China: Peopling the images
China has opened up to the world and taken on a new and modern identity. Or has it simply replaced its old mask with a new one? Inevitably, one-to-one contacts with the wider world are taking longer to develop than mass communications. The 2008 Olympics will promote more street-level exchanges between ordinary people. But for a festive atmosphere, there is no need to wait that long.
If, twenty or perhaps even ten years ago, you asked any foreigner – certainly any Westerner – for images of China, the answers would have been predictable enough: restaurants, chopsticks lanterns, dragons, junks, an ancient “alphabet”, giant pandas, acupuncture, pagodas, bicycles, ping-pong, flat conical hats, bamboo curtains, prints and porcelain. Today, the response is likely to be quite different. The mere word “China” has come to conjure up a booming Eastern seaboard of gleaming steel-and-glass, cities and mega-cities growing upwards and outwards - redecorated or simply new, soaking up the earth’s resources and in return containering manufactured ware of all descriptions to every corner of the world. The rice-bowl metaphor stutters before a rising consumer society, where the “customer is God”, and demand is insatiable for air travel, cars, the “magic ears” of mobile phones and all that is new and “Western”.
The outside appearance of the giant country has been transformed almost overnight. Like a classical theatre performer, it has removed one mask and donned another – except that this is a face which ancient craftsmen could never have imagined. Is the new and colourful costume any truer to the society within? Does it tell a more comprehensive tale? Will it serve China well? Only time will answer these questions.
Garden cities
One thing is for sure: all mediatic images simplify, and are bound to be replaced. While helping to understand, they create new misunderstandings. None can take the place of personal contact and experience. In this respect, there is a long way to go. While few members of the world’s business community have not flown in and out of Beijing, Shanghai, Hong Kong or Shenzhen, the number of foreign tourists visiting China each year is lower than the number who arrive in Turkey, which has only an eighteenth of the population and a twelfth of the land area. The Chinese themselves can now take part in organised tours in dozens of countries all over the globe, including Turkey and all the EU countries – indeed, they are encouraged to do so. But in practice the 30m international Chinese tourists – most of whom opt for private visits to Southeast Asia - pale into insignificance beside the 1.1bn Chinese who travel within the country.
Today, foreign visitors to China are cruising up rivers and lakes, touring nature reserves, relaxing in seaside resorts, climbing Mount Huangshuan and the other sacred mountains and penetrating the geological and cultural diversity of the north and West including the Potola Palace in Tibet. Nevertheless, the majority still confine their interests – and who can blame them? – to a handful of the most accessible cities and remarkable sites. Inevitably, the Great Wall, the terrra cotta warriors of Qin Shihuang, the Forbidden Palace and other palaces and gardens top the bill.
”Catch the lifestyle”
Eager to promote exchanges with China’s National Tourism Administration has introduced a series of tours based on themes like health and fitness, folk arts and cuisine. One tour on offer last year was called “Catch the Lifestyle – China”. The Administration declares that “Chinese tourism has entered a new, more mature phase.” and that “A wide variety of exchange with the people of other countries is gradually coloring China’s rich folk culture, and is a vital aspect of a new Era of Peace and Development”. However, given barriers of language and sheer numbers, the inter-penetration of lives at the non-executive level can only be a long-term goal.

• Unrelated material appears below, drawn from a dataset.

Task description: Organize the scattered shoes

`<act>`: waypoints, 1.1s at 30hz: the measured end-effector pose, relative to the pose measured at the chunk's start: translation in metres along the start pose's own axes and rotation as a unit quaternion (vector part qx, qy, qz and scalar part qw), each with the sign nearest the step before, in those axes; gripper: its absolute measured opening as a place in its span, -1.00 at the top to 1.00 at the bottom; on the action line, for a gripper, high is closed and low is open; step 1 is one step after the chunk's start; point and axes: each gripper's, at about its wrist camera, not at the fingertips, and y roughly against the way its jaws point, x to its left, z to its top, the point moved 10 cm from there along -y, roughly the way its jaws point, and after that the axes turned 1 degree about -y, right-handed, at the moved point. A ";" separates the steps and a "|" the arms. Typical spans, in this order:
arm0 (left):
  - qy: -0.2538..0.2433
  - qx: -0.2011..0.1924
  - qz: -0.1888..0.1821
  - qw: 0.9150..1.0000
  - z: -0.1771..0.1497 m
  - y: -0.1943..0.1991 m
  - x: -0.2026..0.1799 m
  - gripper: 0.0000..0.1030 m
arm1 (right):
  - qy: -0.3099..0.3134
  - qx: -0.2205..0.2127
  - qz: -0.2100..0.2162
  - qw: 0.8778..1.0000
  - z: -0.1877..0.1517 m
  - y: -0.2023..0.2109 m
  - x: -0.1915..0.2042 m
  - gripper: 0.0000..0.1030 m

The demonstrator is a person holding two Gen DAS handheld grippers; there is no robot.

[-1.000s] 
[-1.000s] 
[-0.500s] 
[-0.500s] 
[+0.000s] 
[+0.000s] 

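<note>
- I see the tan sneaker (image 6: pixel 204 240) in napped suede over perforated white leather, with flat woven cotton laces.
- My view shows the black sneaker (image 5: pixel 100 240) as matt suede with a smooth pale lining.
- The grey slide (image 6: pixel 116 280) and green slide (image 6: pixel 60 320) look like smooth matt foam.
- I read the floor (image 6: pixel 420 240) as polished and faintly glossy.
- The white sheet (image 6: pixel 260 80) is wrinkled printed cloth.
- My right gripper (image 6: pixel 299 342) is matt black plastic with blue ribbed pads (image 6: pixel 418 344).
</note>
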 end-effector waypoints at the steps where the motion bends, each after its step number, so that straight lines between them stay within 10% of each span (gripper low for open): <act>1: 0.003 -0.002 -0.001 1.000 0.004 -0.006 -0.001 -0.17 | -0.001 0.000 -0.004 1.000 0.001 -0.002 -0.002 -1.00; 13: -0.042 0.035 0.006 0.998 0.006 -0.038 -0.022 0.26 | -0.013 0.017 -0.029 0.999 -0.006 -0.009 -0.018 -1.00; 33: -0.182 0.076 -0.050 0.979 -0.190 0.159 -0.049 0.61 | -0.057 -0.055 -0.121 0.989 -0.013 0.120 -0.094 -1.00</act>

The 2008 Beijing Olympics will be a major step. Costing US$36bn, they will provide the world with an ideal opportunity at China’s enthusiasm for national fitness and the most intricate teamwork on the one hand, and to ponder its “new” determination to develop individuals on the other. More importantly, they will bring the world’s people together with the Chinese in everyday activities like eating, queuing, getting about or listening to pop music in bars. A festive spirit is guaranteed.
New Year bookings
There is no need to wait another three years for entertainment and festivals to bring people together. At the level of “high” culture, China now has over 50 symphony orchestras performing a thousand times a year. The local theatre and opera tradition is an acquired if sweet taste, even when happily mingled with modern themes and techniques (A national culture over 1bn strong is not easily diluted). However, Chinese dancing provides feasts for any eye, and everybody can appreciate the extraordinary acrobatics.
At the popular level, traditional holidays are still celebrated with vigour. Next month, the Han Chinese will once again be buying gifts and delicacies, painting couplets on their doors, holding lion dances, hanging streamers and setting off fireworks as part of the Spring Festival, marking the onset of the Year of the Dog. Nine months later, on another of the many Chinese holidays, people will gather for excursions to the mountains, where they will admire Autumn chrysanthemums and adorn themselves with the fruit of the prickly ash, while imbibing the spirits which they have brought along. Never mind the images: this attitude to life is not so different from those of other nations.